On 23/03/2020 03:56, Markus Scherer via Unicode wrote: > On Sat, Mar 21, 2020 at 12:35 PM Doug Ewell via Unicode > wrote: > >> I thought the whole premise of GB18030 was that it was Unicode mapped into >> a GB2312 framework. What characters exist in GB18030 that don't exist in >> Unicode, and have they been proposed for Unicode yet, and why was none of >> the PUA space considered appropriate for that in the meantime? >> > > My memory of GB18030 is that its code space has 1.6M code points, of which > 1.1M are a permutation of Unicode. For the rest you would have to go beyond > the Unicode code space for 1:1 round-trip mappings. This matches my recollection. What's more, there are no characters allocated in the parts of the GB 18030 codespace that doesn't map to Unicode, and there is as far as I understand no plan to use that space. It's just there because that was the most straightforward way to extend GB 2312/GBK. Regards, Martin.
Re: Is the binaryness/textness of a data format a property?
On Sat, Mar 21, 2020 at 12:35 PM Doug Ewell via Unicode wrote: > I thought the whole premise of GB18030 was that it was Unicode mapped into > a GB2312 framework. What characters exist in GB18030 that don't exist in > Unicode, and have they been proposed for Unicode yet, and why was none of > the PUA space considered appropriate for that in the meantime? > My memory of GB18030 is that its code space has 1.6M code points, of which 1.1M are a permutation of Unicode. For the rest you would have to go beyond the Unicode code space for 1:1 round-trip mappings. Just please don't call it UTF-8. markus
Re: Is the binaryness/textness of a data format a property?

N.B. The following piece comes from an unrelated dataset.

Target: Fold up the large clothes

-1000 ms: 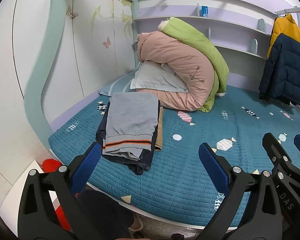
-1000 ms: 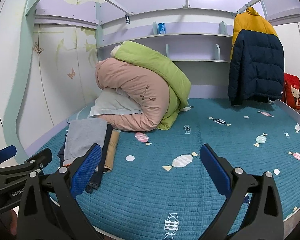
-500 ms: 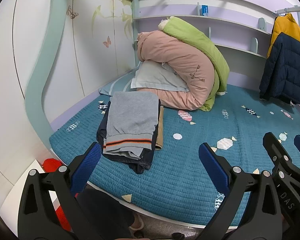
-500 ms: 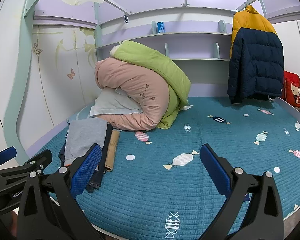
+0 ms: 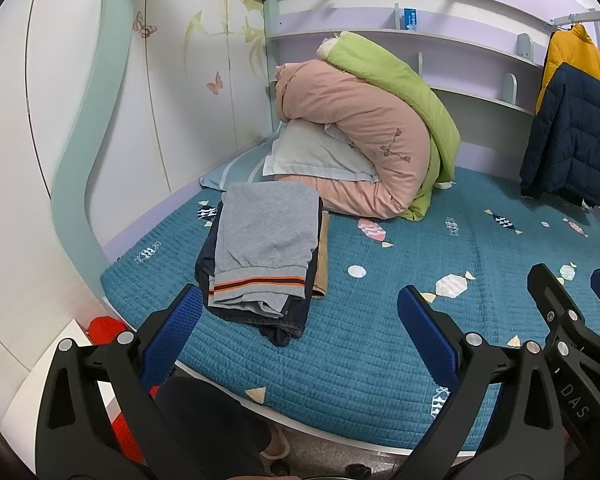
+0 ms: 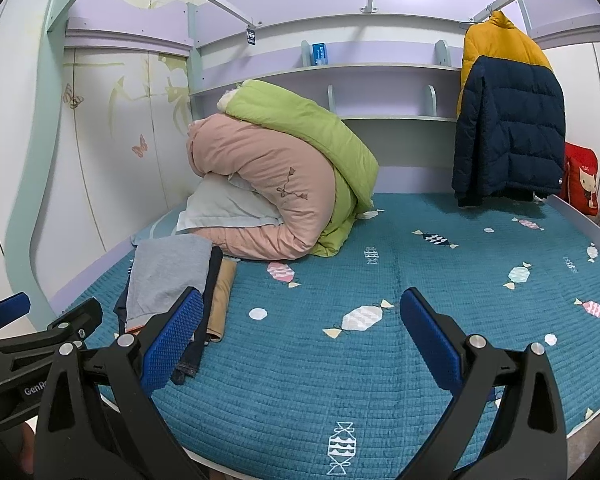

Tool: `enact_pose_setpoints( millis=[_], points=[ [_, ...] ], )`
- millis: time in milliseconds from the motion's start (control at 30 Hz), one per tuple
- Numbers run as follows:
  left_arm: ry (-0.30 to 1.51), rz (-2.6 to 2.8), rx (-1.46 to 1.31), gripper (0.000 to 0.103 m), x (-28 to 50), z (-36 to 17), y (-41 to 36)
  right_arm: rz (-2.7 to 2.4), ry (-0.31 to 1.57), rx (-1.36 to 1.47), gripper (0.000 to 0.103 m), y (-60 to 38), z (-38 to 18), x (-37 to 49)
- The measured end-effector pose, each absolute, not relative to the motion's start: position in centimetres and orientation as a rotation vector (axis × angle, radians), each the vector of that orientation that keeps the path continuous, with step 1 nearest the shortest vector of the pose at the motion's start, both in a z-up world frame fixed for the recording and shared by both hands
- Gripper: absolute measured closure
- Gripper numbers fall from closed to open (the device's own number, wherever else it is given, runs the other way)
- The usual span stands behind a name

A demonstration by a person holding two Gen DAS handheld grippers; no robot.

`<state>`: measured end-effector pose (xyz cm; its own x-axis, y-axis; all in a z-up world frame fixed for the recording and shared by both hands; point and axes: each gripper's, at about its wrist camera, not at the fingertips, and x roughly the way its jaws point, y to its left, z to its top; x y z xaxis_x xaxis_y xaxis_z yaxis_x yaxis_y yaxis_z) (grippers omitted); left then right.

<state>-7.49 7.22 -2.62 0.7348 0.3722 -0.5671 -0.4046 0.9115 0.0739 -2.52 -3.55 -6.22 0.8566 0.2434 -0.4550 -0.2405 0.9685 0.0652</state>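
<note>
A stack of folded clothes lies on the left of the teal bed (image 5: 380,344): grey trousers with an orange stripe (image 5: 265,236) on top, a dark navy garment (image 5: 287,320) under them and a tan one (image 5: 322,264) beside. The stack also shows in the right wrist view (image 6: 167,276). My left gripper (image 5: 295,328) is open and empty, held above the bed's front edge, just in front of the stack. My right gripper (image 6: 300,332) is open and empty over the front middle of the bed (image 6: 340,380), right of the stack.
A rolled pink and green duvet (image 5: 364,136) with a pale pillow (image 5: 312,156) lies at the back left. A navy and yellow jacket (image 6: 504,120) hangs at the back right, by a red bag (image 6: 582,178). Shelves and a wardrobe line the walls.
Both grippers have drifted very slightly. The clothes have not moved and both grippers stay open.
</note>
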Motion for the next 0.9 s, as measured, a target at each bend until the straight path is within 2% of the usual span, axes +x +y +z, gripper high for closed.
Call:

On Sat, 21 Mar 2020 13:33:18 -0600 Doug Ewell via Unicode wrote: > Eli Zaretskii wrote: > > Emacs uses some of that for supporting charsets that cannot be > > mapped into Unicode. GB18030 is one example of such charsets. The > > internal representation of characters in Emacs is UTF-8, so it uses > > 5-byte UTF-8 like sequences to represent such characters. > When 137,468 private-use characters aren't enough? But they aren't private use! I haven't made any agreement with anyone about using them. Additionally, just as some people seem to think that stray UTF-16 code units should be supported (and occasionally declaring UTF-8 implementations of Unicode standard algorithms to be automatically non-compliant), there is a case for supporting stray UTF-8 code units. Emacs supports the full range of 8-bit byte values - 128 unified with ASCII and the other 128 with high bit set. > What characters exist in GB18030 that don't > exist in Unicode, and have they been proposed for Unicode yet, and > why was none of the PUA space considered appropriate for that in the > meantime? Doesn't GB18030 appropriate some of the PUA for Tibetan (and quite possibly other complex scripts)? I haven't looked up how Emacs handles this. Richard.

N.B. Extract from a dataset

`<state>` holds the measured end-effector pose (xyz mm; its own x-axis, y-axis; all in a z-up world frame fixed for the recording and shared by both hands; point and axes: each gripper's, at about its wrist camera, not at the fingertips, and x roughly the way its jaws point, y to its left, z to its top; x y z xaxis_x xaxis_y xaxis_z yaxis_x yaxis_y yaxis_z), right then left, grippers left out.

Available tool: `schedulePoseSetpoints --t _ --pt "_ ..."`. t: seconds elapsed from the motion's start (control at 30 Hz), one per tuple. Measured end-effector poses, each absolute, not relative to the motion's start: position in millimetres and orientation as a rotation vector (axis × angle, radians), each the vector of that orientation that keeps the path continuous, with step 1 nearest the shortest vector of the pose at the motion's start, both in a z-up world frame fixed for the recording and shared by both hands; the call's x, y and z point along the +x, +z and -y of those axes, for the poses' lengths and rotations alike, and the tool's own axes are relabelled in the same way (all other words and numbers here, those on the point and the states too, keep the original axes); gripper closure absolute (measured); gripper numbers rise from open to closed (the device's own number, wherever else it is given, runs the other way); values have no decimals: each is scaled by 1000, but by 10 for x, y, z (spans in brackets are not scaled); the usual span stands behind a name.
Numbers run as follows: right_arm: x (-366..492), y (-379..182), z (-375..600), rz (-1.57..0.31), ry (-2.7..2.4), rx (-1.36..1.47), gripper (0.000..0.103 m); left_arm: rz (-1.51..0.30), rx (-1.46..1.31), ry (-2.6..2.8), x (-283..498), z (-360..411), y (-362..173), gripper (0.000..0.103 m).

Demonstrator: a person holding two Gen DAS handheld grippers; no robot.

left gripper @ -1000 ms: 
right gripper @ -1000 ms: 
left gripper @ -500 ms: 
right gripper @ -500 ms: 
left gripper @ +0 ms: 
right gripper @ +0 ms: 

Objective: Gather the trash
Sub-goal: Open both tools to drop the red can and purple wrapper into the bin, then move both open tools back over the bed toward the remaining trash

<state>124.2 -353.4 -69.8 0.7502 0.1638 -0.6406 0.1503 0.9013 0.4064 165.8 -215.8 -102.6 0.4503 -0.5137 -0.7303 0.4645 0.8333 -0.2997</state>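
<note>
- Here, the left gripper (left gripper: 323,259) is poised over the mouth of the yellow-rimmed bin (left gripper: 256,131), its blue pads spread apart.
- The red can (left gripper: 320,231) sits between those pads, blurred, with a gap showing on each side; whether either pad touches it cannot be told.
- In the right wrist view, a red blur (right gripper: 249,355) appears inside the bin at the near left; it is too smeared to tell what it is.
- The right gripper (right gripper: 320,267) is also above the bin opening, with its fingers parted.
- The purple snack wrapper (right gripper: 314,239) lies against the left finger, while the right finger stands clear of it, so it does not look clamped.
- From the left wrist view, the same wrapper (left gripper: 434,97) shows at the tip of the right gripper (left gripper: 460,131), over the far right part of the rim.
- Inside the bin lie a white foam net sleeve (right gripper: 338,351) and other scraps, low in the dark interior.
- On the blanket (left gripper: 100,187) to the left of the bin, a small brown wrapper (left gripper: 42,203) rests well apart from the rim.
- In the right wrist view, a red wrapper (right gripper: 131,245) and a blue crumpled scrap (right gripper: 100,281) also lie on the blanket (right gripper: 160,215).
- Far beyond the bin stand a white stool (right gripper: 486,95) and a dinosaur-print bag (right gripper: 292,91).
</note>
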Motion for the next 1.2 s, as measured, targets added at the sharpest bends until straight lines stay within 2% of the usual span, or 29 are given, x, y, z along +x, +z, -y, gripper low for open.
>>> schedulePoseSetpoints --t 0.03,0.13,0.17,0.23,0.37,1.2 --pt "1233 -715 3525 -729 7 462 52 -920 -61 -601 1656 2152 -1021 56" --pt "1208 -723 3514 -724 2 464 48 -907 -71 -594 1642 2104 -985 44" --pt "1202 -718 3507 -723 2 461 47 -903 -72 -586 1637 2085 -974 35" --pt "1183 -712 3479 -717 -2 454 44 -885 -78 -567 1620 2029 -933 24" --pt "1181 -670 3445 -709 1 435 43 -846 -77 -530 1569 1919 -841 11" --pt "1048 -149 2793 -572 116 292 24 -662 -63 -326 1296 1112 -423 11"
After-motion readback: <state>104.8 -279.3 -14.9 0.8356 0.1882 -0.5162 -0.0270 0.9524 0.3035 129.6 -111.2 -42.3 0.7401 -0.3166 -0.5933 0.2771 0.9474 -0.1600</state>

RE: Is the binaryness/textness of a data format a property?
Eli Zaretskii wrote: >> When 137,468 private-use characters aren't enough? > > Why is that relevant to the issue at hand? You're right. I did ask what the uses of non-standard UTF-8 were, and you gave me an example. > I don't remember off hand, but last time I looked at GB18030, there > were a lot of them not in Unicode. I'd forgotten that there were still about two dozen GB18030 characters mapped, more or less officially, into the Unicode PUA. But again, I changed the subject. Sorry about that. -- Doug Ewell | Thornton, CO, US | ewellic.org
Re: Is the binaryness/textness of a data format a property?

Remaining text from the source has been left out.